Winger dodged, leaping into the air, but hesitated, hovering. “Fly!” Wind-voice cried. Winger swooped around, but helpless to do more, he took flight.

Wind-voice was no match for the stronger, heavier bird once the archaeopteryx had recovered from his surprise. In a moment he was pinned flat in the mud with the sentry’s claws gripping his throat. The claws squeezed tighter and tighter. Darkness began to close in on Wind-voice’s vision.

“Halt!”

The angry voice was faintly familiar to Wind-voice. The claws around his throat loosened, and he gasped for air.
Sir Kawaka
, he thought. Why was the commander of the Marshes Battalion intervening to stop the killing of a lowly slave?

“This one is not yours to punish, fool!”

Wind-voice wasn’t sure what Kawaka meant by that, and nobird bothered to explain it to him as he was bound and forced back to his dark den under the roots of the headquarters tree. But even in that darkness, when he closed his eyes, he could almost see the woodpecker, with his bright red head, zipping away to freedom.

 

“Who let him out of the cave? Who?” Kawaka, garbed in silken tassels and gray-and-khaki uniform, shouted from a branch of his headquarters tree. Usually he only turned his profile to other birds, since his beak was slightly curved to one side in a way that looked half silly, half
intimidating. “Crookbeak,” the other knights called him behind his back. Lower-ranked birds didn’t dare to talk about the beak, much less look at it. But now he was facing his soldiers, a bad sign.

The fifty or so officers in the Marshes Battalion stood at attention, eyes either looking off into space or focused strictly on the knight’s forehead. Outside, lesser soldiers bustled about, sensing that something was wrong.
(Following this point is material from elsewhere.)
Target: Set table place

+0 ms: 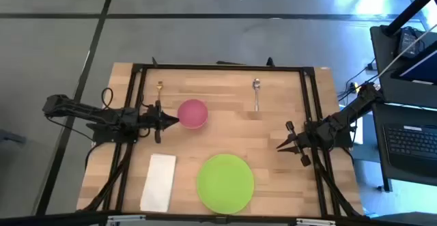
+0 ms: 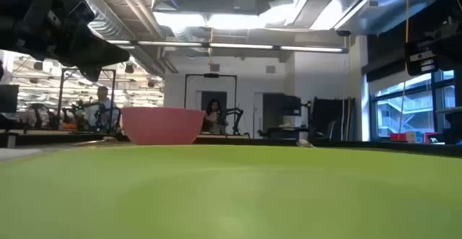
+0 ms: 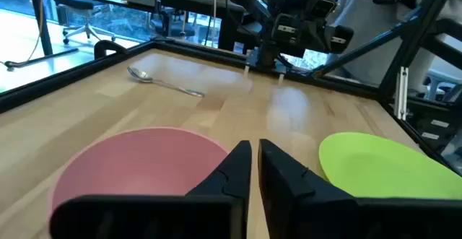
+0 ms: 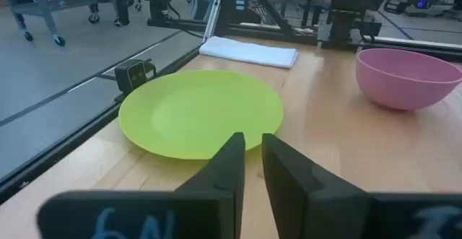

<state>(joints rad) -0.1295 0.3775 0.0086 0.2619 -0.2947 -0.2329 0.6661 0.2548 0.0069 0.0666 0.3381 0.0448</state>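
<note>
A pink bowl (image 1: 193,113) stands on the wooden table (image 1: 225,127) at its far left part; it also shows in the low view (image 2: 162,125). A lime-green plate (image 1: 225,183) lies near the front edge. A silver spoon (image 1: 257,93) and a slim gold-tipped utensil (image 1: 160,89) lie near the far edge. My left gripper (image 1: 175,121) is shut, just left of the bowl's rim (image 3: 216,146) and above it, touching nothing. My right gripper (image 1: 280,146) is shut and empty, over the table right of the plate (image 4: 198,113).
A white folded napkin (image 1: 158,182) lies left of the plate. A black frame (image 1: 218,67) edges the table. Bare wood lies between the bowl, the spoon and the plate. People and desks show in the room behind.
</note>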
“I did, Kawaka, sir.” The voice came from somewhere behind the barrel-chested local-resistance captains. “I was on maintenance duty.”

“And you are?” Kawaka held his breath, trying not to shout at the fool.

“Dubto, spear-bird, of the sixth elite band of the tracking division of the Marshes Battalion.”

Kawaka strode along the branch, trembling with impatience. “By my teeth! Do you know why I kept this mangy little crossbreed so carefully all these seasons? He could have been a nice dumpling in the supper pot!”

“Yes, sir,” said Dubto mechanically. “You kept him to give to His Majesty the Ancient Wing. It is well known that the emperor likes rare gemstones and rare birds. But the fledgling was weakening, sir,” Dubto said. “So I thought fresh air…”

“Cheek!”
Kawaka screeched. He marched about
impatiently, the tassels on his chest fluttering with each huff of his breath.

A year before, while on a trip passing over the seaside, four of his soldiers had raided a cliff. After two of them had drawn away the mother and killed her, the remaining birds had seized her scrawny baby. Seeing its strangeness, they had reported it to Kawaka.

“All that work to keep him safe,” Kawaka blustered, “and now this incident has sown seeds of rebellion in his heart. But time is running short! You,” he ordered one of the birds, “put a heavy rope around 013-Unidentified’s foot. We must start the journey.” Kawaka snatched the yellow stone from its display stand and put it in a small wooden box.
At least I have this. The emperor will be pleased with me,
the knight thought.

 

Ewingerale bobbed up and down in his undulating flight. Alternating between mad bursts of wing flapping and short glides where he tucked in his wings, he paused only to pull up the hood of his tattered vest. His round red head was dangerously obvious in the woods.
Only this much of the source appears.